Con la massima rapidità, Kenniston percorse il tratto di deserto che lo separava dalla porta della città; e a ogni passo che faceva, diventava sempre più chiara in lui l’incredibile realtà della sua imminente avventura.
“Te ne vai dalla Terra. Rientrerai in una nave, in quella astronave, e ti staccherai dalla Terra per avventurarti nello spazio, fuori dell’atmosfera della Terra, nell’universo, fra le stelle...”
Quel pensiero gli dava una specie di vertigine, un senso insopprimibile di repulsione. Capiva che non doveva pensarci, che non doveva pensare a quel balzo immenso nello spazio... non doveva pensarci, altrimenti quel pensiero lo avrebbe sopraffatto.

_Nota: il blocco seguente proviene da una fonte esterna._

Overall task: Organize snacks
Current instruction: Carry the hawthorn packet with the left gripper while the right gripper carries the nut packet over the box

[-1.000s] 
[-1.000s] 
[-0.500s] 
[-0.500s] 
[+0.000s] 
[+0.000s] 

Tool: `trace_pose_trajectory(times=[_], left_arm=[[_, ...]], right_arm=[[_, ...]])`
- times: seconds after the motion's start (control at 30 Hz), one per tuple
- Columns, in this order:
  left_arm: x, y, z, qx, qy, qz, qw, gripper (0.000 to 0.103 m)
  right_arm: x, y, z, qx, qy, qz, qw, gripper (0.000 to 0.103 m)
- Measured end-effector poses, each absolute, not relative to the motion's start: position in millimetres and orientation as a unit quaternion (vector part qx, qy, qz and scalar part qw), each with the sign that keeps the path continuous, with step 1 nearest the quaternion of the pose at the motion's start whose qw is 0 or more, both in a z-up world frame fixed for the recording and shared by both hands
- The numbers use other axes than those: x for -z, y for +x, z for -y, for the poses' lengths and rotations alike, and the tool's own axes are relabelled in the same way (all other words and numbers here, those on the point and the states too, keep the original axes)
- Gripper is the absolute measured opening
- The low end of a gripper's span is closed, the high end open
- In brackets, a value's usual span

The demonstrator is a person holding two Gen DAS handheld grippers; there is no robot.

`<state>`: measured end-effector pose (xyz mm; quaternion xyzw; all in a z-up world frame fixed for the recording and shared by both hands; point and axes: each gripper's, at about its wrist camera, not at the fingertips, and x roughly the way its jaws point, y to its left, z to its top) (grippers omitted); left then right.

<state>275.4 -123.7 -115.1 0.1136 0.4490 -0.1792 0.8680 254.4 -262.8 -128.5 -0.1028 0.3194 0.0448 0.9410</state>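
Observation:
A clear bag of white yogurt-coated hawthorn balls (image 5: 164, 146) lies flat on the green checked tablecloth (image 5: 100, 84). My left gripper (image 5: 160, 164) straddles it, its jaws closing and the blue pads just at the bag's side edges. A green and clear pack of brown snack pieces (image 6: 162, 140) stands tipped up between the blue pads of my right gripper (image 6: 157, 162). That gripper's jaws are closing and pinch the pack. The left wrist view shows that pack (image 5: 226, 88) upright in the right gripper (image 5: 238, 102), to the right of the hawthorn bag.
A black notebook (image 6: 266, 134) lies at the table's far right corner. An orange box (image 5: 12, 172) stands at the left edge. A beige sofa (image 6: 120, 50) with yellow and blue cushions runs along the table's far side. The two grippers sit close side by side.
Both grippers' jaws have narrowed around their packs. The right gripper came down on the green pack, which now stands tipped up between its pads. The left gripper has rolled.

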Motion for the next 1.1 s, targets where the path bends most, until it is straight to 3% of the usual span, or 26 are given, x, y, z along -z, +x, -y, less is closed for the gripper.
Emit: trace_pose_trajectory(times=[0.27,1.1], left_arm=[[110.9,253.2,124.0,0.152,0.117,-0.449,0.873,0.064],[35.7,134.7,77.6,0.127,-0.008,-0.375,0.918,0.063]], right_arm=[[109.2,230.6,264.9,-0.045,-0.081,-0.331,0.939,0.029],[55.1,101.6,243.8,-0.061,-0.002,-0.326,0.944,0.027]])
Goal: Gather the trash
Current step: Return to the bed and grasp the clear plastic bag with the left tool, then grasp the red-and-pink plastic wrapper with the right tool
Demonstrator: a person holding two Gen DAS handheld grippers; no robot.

Davanti alla porta della città incontrò i soldati dello sbarramento che gli puntarono contro i moschetti, che abbassarono solo quando l’ebbero riconosciuto. Al di là dello sbarramento si levava il polverone causato dai badili che scavavano trincee e dagli uomini che piazzavano i cannoni.
«Che accade laggiù?» gridò un ufficiale. «Hanno deciso di attaccarci, quelle navi spaziali? Stanno forse...?»
«Dov’è il sindaco?» lo interruppe Kenniston.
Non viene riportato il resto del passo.